Ancestry unzipped

One of the incredible benefits of the open source approach to genomics is that non-practitioners have a chance to see how interpretations are built. Sometimes it's a real "warts and all" picture of science, as statistical and historical details come into conflict with each other.

The group at Genomes Unzipped includes a group of forward-thinking geneticists and related professionals who have made their 23andMe genotype data public. Soon after their data release, some other folks went to work on the data. Dienekes Pontikos applied ancestry prediction algorithm, finding that the Genomes Unzipped authors were, no surprise, mostly European -- but two of them were predicted to have a high component of Ashkenazi Jewish ancestry.
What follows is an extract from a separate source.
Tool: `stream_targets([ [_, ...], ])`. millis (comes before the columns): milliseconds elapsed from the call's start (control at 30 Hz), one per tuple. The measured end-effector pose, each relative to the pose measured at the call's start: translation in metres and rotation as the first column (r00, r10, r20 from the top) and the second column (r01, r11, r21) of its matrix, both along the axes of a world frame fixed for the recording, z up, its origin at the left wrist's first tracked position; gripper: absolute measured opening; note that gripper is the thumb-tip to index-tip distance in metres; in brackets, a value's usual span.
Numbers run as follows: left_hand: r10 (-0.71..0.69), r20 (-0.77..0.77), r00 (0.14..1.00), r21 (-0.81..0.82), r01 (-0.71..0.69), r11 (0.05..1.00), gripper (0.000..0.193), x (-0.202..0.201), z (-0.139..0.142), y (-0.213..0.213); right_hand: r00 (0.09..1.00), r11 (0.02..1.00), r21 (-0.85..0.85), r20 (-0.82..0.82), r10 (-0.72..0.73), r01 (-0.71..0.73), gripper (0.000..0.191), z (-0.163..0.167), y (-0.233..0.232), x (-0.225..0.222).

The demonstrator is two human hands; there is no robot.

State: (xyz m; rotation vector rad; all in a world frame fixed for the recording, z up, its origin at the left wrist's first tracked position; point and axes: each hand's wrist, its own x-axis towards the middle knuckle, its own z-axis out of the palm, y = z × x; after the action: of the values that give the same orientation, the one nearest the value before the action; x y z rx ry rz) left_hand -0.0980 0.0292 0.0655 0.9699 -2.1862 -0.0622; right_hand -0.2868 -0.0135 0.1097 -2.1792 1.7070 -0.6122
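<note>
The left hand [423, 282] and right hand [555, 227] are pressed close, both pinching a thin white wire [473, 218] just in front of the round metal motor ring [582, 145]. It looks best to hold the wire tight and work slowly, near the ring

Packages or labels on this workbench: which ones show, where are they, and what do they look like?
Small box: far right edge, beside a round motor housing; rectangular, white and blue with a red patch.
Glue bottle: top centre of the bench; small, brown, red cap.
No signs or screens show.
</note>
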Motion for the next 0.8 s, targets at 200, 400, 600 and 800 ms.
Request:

Genomes Unzipped participant Joe Pickrell was surprised to discover he might have a high fraction of ancestry tracing back to Ashkenazi Jews. So he did some investigation of his own:

Several hours after we released our data, however, I was pointed to a post where Dienekes Pontikos wrote about the results of running all our data through his ancestry prediction program. While just about everyone was quite confidently predicted to be almost entirely of northwestern European descent, this analysis gave me a point estimate of 20% Ashkenazi Jewish ancestry. Within hours, several people had asked me about this, and I had no real response. So I decided to take a look at the data myself; some basic analyses are below.

The post is a great summary of some basic methods, including the strengths and weaknesses of the assumptions that underlie them.

I have found over the last several years that this "surprised to discover" reaction is very common among people who have ancestry testing or other genotyping done. Sometimes the surprises end up being well supported by other historical evidence, of which the subject may not have been aware. But more often, the "surprising genealogy" is just an artificial result of applying erroneous or simplified assumptions in the course of the analysis. I think it is tremendously important to write up case studies where the process leading to a result is explicated, where the sensitivity of the analysis to various assumptions can be probed.